投資家の85%がDeFiよりもインフラを優先
1月に実施された242人のシニア意思決定者を対象とした調査により、仮想通貨の資本配分において決定的なシフトが見られ、基盤インフラが最優先の投資対象となっています。デジタル資産カンファレンスであるCfC St. Moritzが発表した報告書によると、機関投資家、創業者、規制当局を含む参加者の85%が、分散型金融(DeFi)などのセクターよりも市場のコアインフラに注目しています。
回答者の84%がマクロ経済環境が仮想通貨の成長に有利であると考えているものの、彼らは流動性の不足と不十分な市場の深さを機関投資家の採用における最も重要な障壁として挙げました。これは、投資家の意欲は存在するものの、現在の市場構造が大規模な資本流入を処理するには不十分であると見なされており、より堅牢な決済および取引能力を構築するための戦略的転換を促していることを示唆しています。
焦点は投機から実行ベースの開発へ
この調査は、2026年のイノベーション期待における変化も示唆しています。回答者は、投機的なアプリケーションから実行重視の開発へと焦点が移行したと述べました。現在の主要な関心分野には、カストディ、清算サービス、ステーブルコインインフラ、トークン化フレームワークが含まれており、これは規制された大規模な参加に必要なツールへの需要を反映しています。

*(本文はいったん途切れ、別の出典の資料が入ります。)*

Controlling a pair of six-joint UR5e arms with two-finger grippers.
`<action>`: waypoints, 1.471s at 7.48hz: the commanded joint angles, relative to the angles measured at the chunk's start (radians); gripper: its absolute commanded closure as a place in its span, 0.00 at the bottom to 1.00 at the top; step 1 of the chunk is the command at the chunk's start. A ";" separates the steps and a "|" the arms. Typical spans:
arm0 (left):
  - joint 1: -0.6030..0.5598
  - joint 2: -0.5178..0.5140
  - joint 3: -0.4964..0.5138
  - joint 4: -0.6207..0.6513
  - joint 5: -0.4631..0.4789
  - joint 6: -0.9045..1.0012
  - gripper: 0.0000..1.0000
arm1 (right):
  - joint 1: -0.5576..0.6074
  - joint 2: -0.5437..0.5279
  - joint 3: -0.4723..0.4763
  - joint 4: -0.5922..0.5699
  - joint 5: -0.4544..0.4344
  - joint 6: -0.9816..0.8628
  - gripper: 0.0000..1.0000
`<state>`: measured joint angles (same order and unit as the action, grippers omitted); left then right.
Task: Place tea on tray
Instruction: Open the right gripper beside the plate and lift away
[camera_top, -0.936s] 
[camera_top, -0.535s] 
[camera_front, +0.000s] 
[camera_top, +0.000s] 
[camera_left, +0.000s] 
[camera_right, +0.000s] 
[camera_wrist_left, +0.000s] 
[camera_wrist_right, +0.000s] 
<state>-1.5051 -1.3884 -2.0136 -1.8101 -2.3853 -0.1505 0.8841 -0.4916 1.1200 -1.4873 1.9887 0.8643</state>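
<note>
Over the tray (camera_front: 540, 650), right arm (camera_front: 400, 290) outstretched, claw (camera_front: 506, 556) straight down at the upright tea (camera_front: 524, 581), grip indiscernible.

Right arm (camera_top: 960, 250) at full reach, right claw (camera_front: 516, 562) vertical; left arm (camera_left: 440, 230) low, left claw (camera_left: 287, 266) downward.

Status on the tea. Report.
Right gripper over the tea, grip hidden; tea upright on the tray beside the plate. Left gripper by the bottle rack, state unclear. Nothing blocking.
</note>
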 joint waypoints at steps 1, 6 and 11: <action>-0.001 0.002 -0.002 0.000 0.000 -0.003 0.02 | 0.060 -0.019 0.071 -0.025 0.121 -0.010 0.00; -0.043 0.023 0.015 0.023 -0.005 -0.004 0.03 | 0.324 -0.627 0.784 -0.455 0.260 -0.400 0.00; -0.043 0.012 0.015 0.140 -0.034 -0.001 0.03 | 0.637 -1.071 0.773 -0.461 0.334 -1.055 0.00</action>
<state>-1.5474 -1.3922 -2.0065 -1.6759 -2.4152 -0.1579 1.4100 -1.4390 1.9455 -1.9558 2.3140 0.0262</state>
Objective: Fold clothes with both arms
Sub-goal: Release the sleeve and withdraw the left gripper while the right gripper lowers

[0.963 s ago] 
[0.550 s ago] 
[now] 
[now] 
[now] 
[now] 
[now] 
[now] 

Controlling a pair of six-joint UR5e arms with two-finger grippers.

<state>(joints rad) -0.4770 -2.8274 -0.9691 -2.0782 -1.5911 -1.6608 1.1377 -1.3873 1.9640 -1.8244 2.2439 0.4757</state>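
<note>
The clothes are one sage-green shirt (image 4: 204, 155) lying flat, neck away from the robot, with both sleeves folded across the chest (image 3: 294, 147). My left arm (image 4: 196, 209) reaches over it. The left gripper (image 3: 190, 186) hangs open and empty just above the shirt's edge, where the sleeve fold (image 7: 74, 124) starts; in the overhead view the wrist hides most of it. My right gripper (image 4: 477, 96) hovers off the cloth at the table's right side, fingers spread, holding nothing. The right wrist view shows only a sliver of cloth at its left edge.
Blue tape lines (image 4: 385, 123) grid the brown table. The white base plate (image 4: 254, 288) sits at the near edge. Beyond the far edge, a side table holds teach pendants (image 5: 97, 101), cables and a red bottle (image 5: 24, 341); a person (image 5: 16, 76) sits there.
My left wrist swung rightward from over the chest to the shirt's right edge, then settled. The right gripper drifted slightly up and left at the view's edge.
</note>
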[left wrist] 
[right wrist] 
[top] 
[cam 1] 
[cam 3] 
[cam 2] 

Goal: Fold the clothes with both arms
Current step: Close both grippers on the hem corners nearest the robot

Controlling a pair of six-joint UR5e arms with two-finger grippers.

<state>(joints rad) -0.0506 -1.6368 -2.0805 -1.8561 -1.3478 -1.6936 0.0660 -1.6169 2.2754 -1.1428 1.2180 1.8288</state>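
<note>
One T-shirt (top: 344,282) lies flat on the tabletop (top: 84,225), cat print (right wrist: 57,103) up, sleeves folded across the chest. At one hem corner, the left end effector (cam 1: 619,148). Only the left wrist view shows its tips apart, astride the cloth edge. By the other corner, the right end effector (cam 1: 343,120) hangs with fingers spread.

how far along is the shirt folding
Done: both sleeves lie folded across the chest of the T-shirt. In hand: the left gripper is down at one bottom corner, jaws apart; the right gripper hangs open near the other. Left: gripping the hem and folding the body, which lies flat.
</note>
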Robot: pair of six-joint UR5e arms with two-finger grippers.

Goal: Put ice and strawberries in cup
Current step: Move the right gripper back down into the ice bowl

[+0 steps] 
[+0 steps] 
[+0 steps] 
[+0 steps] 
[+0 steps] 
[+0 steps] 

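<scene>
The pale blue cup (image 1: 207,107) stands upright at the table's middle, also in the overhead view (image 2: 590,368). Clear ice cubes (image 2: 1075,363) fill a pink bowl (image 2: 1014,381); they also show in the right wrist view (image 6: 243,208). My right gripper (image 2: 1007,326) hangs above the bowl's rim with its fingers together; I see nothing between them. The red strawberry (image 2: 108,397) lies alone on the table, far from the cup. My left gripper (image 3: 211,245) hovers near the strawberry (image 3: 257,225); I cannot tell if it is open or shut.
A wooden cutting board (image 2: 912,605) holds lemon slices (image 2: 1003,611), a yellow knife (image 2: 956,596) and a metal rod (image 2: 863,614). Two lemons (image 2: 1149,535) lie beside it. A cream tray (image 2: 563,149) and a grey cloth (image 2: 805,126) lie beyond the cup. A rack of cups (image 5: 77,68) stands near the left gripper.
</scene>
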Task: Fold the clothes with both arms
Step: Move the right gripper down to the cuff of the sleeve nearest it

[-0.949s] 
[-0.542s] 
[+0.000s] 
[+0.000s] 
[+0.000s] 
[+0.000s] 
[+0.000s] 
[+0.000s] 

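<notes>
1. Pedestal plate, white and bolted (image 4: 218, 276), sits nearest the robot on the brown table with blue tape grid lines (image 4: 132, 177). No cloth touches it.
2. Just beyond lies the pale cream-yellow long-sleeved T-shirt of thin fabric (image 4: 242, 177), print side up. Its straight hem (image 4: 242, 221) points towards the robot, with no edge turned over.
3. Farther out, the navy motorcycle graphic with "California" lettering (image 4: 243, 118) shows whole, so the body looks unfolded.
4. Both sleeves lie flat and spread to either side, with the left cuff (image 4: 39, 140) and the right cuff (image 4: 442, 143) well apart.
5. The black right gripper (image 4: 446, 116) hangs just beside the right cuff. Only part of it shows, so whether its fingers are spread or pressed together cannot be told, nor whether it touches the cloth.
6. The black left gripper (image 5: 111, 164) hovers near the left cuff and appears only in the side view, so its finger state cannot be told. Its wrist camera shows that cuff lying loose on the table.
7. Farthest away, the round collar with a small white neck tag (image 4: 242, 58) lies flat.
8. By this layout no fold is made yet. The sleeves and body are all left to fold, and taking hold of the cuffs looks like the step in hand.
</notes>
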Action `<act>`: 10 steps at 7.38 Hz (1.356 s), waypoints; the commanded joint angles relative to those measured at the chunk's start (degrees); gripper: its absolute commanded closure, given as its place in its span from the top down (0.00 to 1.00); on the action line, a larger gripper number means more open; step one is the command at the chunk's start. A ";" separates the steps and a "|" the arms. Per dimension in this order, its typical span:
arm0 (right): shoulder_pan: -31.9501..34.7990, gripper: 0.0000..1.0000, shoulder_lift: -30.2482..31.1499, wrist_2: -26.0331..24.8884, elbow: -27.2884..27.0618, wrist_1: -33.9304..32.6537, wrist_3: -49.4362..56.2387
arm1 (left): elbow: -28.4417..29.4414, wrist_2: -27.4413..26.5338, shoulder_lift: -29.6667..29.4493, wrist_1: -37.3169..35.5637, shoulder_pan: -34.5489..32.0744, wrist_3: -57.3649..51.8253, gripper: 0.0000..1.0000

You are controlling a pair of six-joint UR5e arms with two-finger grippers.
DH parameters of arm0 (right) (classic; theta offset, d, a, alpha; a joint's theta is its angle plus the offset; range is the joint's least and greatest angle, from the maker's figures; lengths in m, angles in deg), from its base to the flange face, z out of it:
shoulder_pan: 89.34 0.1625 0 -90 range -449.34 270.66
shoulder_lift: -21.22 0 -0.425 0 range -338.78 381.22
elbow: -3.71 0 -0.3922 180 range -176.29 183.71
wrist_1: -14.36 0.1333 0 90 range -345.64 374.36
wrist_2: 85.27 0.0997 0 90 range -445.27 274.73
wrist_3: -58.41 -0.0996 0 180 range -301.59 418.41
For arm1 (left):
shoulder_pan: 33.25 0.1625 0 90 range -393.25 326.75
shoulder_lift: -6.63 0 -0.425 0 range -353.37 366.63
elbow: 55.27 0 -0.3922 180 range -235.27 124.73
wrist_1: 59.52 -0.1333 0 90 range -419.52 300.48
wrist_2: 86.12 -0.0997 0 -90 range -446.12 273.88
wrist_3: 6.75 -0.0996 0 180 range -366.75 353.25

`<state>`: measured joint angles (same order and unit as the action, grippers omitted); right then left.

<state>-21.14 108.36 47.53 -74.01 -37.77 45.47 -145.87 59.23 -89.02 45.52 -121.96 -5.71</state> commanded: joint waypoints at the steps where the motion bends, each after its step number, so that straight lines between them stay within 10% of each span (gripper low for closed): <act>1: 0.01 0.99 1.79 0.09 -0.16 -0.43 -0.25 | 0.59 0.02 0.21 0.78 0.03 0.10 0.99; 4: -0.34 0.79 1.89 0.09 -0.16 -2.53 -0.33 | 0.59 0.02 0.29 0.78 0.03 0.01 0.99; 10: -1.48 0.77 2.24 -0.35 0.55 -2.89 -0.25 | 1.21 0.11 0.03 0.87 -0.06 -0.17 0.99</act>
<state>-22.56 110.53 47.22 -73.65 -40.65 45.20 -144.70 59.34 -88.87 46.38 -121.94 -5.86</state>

この成熟した見方は、2025年の記録的な年を経て、仮想通貨の新規株式公開(IPO)に対する期待が冷え込んでいることからも見て取れます。同時に、仮想通貨の管轄区域としての米国に対する見方は大幅に改善しました。回答者は現在、米国をアラブ首長国連邦に次ぐ2番目に有利な地域としてランク付けしており、銀行向けのより明確な規則とステーブルコイン法制を理由として挙げています。